When a line contains the string "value", it counts once; give the total of such lines in the entries below and nothing else.

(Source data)
══════

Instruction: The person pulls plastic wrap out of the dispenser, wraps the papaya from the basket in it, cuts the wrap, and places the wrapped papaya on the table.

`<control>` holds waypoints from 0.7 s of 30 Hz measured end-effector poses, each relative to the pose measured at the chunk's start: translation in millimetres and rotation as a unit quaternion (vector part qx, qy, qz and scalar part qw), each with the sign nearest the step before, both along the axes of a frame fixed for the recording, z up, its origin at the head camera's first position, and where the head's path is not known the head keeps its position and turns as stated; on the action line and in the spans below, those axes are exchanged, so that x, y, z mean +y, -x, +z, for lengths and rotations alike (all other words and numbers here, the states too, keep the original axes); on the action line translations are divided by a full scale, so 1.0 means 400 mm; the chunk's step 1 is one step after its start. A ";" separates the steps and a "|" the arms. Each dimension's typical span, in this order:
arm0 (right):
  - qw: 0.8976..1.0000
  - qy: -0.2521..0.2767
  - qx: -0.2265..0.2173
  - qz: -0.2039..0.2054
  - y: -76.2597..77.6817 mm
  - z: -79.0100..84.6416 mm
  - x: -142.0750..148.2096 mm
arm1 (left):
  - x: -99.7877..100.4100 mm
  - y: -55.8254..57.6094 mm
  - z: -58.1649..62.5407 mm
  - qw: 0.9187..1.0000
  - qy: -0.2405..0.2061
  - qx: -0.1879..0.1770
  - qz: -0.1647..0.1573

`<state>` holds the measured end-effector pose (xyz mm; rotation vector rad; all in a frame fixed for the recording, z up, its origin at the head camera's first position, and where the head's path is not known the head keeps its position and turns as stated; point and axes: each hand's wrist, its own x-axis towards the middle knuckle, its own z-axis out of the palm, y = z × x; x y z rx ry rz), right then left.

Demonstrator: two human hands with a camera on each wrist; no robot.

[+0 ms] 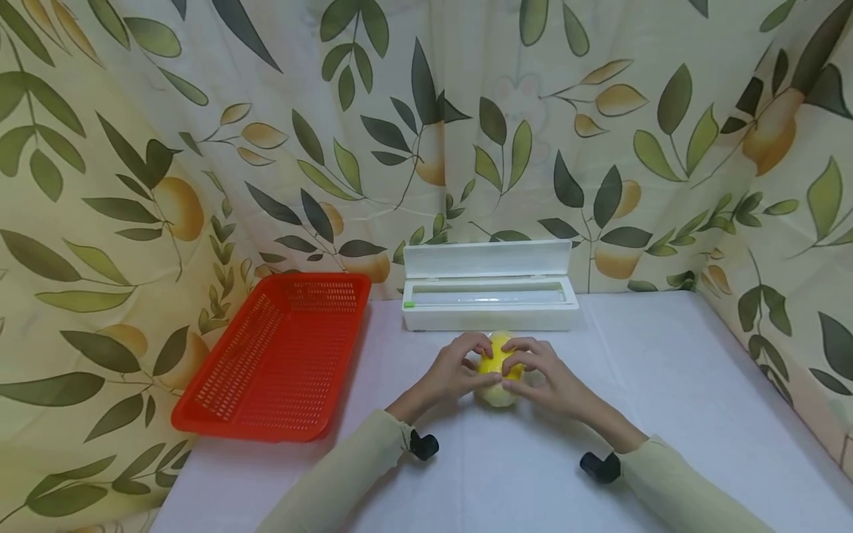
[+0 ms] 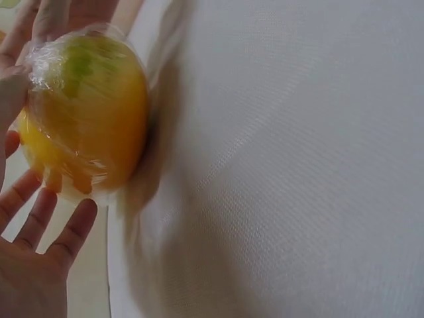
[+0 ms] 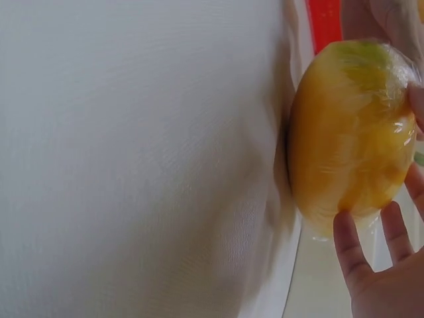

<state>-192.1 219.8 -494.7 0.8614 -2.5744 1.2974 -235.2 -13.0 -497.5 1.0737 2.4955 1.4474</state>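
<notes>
A yellow oval fruit point(image 1: 500, 397) with a green patch at one end lies on the white tabletop, wrapped in clear cling film. Its kind does not show clearly. My left hand point(image 1: 458, 368) holds it from the left and my right hand point(image 1: 550, 379) from the right, fingers curved over the far part and thumbs at the near part. Wrinkled, shiny film covers the fruit point(image 2: 99, 126) in the left wrist view, with fingertips touching its end. From the right wrist, the wrapped fruit point(image 3: 351, 139) shows its long side resting against the cloth.
Just beyond the hands stands a long white cling film box point(image 1: 489, 320), its lid point(image 1: 486, 260) raised and a roll of film inside. A red perforated plastic basket point(image 1: 320, 426) sits to the left. Leaf-patterned curtains point(image 1: 480, 207) border the table at the back and sides.
</notes>
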 end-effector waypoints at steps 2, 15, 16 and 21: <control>1.000 0.003 0.000 0.001 0.000 0.003 0.001 | 0.000 -0.001 0.002 1.000 0.003 0.001 0.001; 1.000 0.008 -0.003 -0.018 -0.003 0.006 0.007 | -0.022 -0.009 -0.013 0.998 -0.013 -0.064 0.001; 1.000 0.011 -0.001 -0.017 -0.001 0.006 0.005 | -0.018 -0.008 -0.015 0.998 -0.018 -0.056 0.007; 1.000 0.020 0.001 -0.021 0.003 0.004 -0.003 | -0.008 -0.005 -0.022 0.998 -0.028 -0.051 0.022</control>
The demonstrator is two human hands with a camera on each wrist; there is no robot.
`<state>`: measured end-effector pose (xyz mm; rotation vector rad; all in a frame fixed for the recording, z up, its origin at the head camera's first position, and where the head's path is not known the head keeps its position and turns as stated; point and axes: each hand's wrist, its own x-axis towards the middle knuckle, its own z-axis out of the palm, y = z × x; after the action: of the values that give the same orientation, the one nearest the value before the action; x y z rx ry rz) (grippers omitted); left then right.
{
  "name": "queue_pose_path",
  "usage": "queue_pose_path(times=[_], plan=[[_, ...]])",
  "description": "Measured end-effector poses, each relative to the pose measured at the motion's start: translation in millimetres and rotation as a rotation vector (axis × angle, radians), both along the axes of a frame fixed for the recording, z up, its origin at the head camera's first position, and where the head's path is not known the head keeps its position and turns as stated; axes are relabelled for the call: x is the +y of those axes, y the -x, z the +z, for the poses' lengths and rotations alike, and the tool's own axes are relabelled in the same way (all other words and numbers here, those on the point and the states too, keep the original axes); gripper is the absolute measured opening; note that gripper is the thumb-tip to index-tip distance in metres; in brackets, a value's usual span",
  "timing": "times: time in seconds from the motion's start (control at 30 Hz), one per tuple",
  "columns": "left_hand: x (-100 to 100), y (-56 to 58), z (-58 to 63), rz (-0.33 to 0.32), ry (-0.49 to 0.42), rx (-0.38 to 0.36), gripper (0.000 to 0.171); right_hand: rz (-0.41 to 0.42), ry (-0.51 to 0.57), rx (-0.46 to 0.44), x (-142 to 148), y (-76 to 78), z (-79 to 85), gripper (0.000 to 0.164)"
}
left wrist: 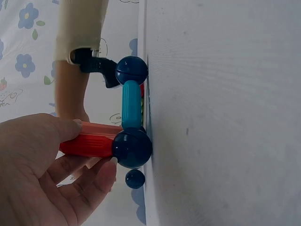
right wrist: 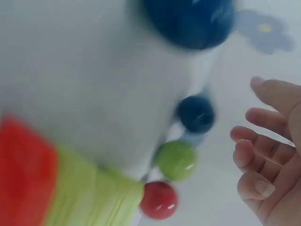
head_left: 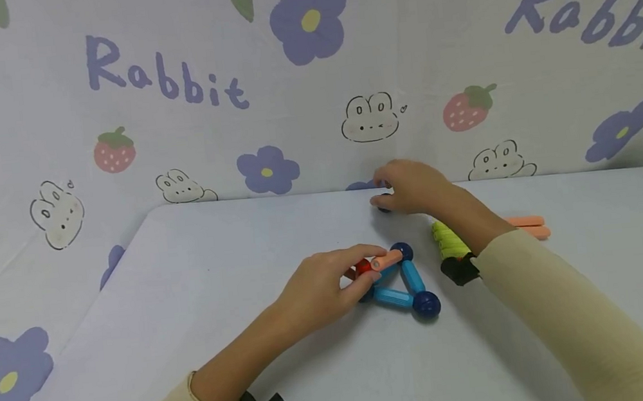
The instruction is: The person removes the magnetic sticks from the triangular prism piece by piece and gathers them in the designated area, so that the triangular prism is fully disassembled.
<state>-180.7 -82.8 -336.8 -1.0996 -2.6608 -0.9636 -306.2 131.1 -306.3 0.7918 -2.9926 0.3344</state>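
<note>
1. On the left is the left hand (head_left: pixel 321 288). Its thumb and fingers are nearly closed, pinching a red stick (left wrist: pixel 88 146).
2. The red stick meets a dark blue ball (left wrist: pixel 132 148) at the left corner of a triangle.
3. An orange stick (head_left: pixel 388 260) goes from the triangle's back ball (head_left: pixel 402 252) to the left fingertips. I can't tell if the hand grips it too.
4. The triangle has blue sticks (head_left: pixel 393 298) for sides and sits on the white table (head_left: pixel 198 367), in front of the person. Its front ball (head_left: pixel 426 305) is at the near corner.
5. Farther back is the right hand (head_left: pixel 413 186). Its fingers are loosely bent and apart, with nothing in them. A loose blue ball (head_left: pixel 384 203) is close by its fingers.
6. The right wrist view shows a green ball (right wrist: pixel 177 160) and a red ball (right wrist: pixel 160 200) near that blue one.
7. Farther right are yellow-green sticks (head_left: pixel 447 240), side by side.
8. Last come two more orange sticks (head_left: pixel 534 232), partly behind the right arm.
</note>
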Motion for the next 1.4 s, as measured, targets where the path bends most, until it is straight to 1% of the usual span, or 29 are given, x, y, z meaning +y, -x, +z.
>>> queue_pose_path(times=[0.07,0.13,0.27,0.33,0.37,0.4,0.5,0.6,0.73,0.8,0.93,1.0,1.13,1.27,1.4], plan=[[1,-0.4,0.0,-0.006,-0.008,0.009,0.033,0.024,0.073,-0.004,1,-11.7,3.9,0.024],[1,-0.4,-0.2,-0.015,-0.018,0.018,0.033,0.061,0.11,-0.048,3,-26.0,6.7,0.018],[2,-0.1,-0.5,-0.014,-0.004,0.016,0.034,0.157,0.076,-0.232,13,-56.1,8.7,0.024],[1,-0.5,-0.5,0.006,0.02,0.002,0.036,0.197,0.063,-0.283,17,-68.2,6.7,0.027],[0,-0.7,-0.7,0.015,0.032,-0.005,0.037,0.214,0.069,-0.285,18,-73.3,4.6,0.027],[0,-0.8,-1.1,0.024,0.045,-0.011,0.038,0.233,0.082,-0.267,18,-77.6,1.9,0.027],[-1,-1.2,-2.4,0.03,0.067,-0.018,0.042,0.246,0.132,-0.168,15,-87.0,-6.4,0.022],[-2,-1.6,-4.4,0.022,0.071,-0.019,0.044,0.24,0.16,-0.093,10,-92.7,-12.4,0.017],[-2,-2.4,-5.0,0.033,0.08,-0.025,0.049,0.213,0.19,-0.039,8,-95.7,-13.3,0.015],[-1,-2.4,-4.5,0.039,0.086,-0.027,0.051,0.207,0.234,-0.068,10,-95.7,-11.8,0.014],[0,-1.5,-3.0,0.042,0.098,-0.025,0.052,0.22,0.32,-0.199,13,-96.5,-9.5,0.012],[0,-1.5,-2.4,0.043,0.104,-0.023,0.052,0.233,0.34,-0.244,14,-97.1,-9.2,0.012],[-1,-1.5,-2.4,0.041,0.112,-0.02,0.052,0.244,0.356,-0.249,16,-97.6,-8.1,0.013],[-1,-1.0,-3.2,0.04,0.115,-0.018,0.051,0.247,0.359,-0.223,16,-97.3,-6.9,0.015],[-2,-1.0,-3.0,0.032,0.11,-0.015,0.05,0.233,0.35,-0.196,16,-97.3,-6.5,0.016]])
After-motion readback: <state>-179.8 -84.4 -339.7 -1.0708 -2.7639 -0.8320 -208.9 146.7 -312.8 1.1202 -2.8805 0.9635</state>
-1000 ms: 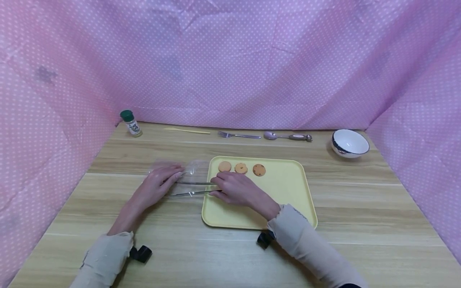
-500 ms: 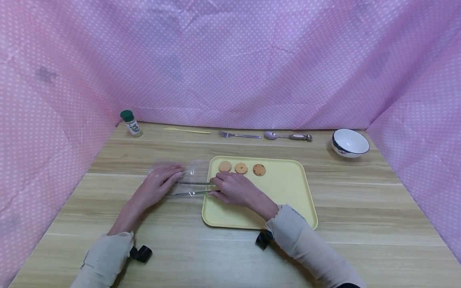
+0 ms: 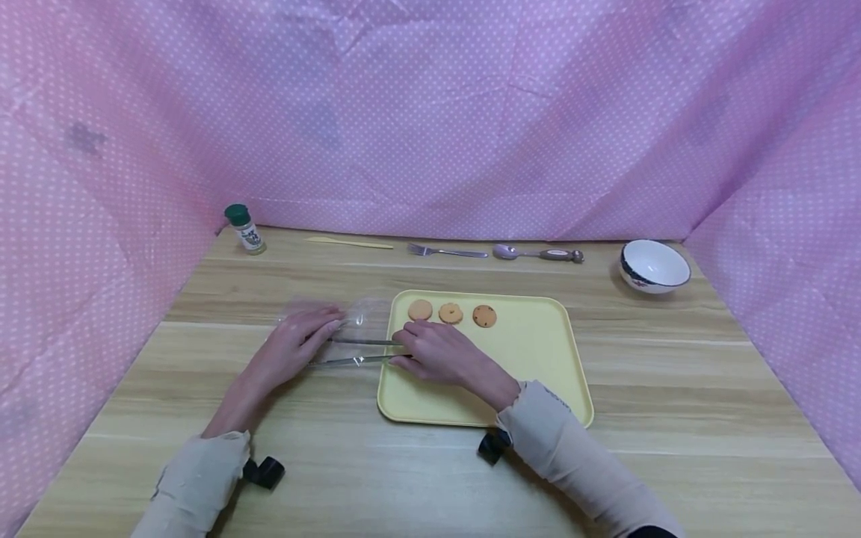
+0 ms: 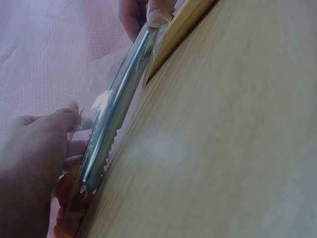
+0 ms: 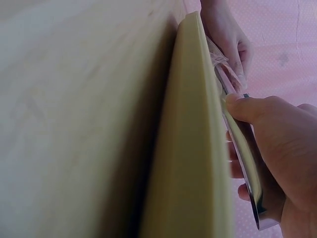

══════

• [SOLUTION FOR THIS TASK]:
2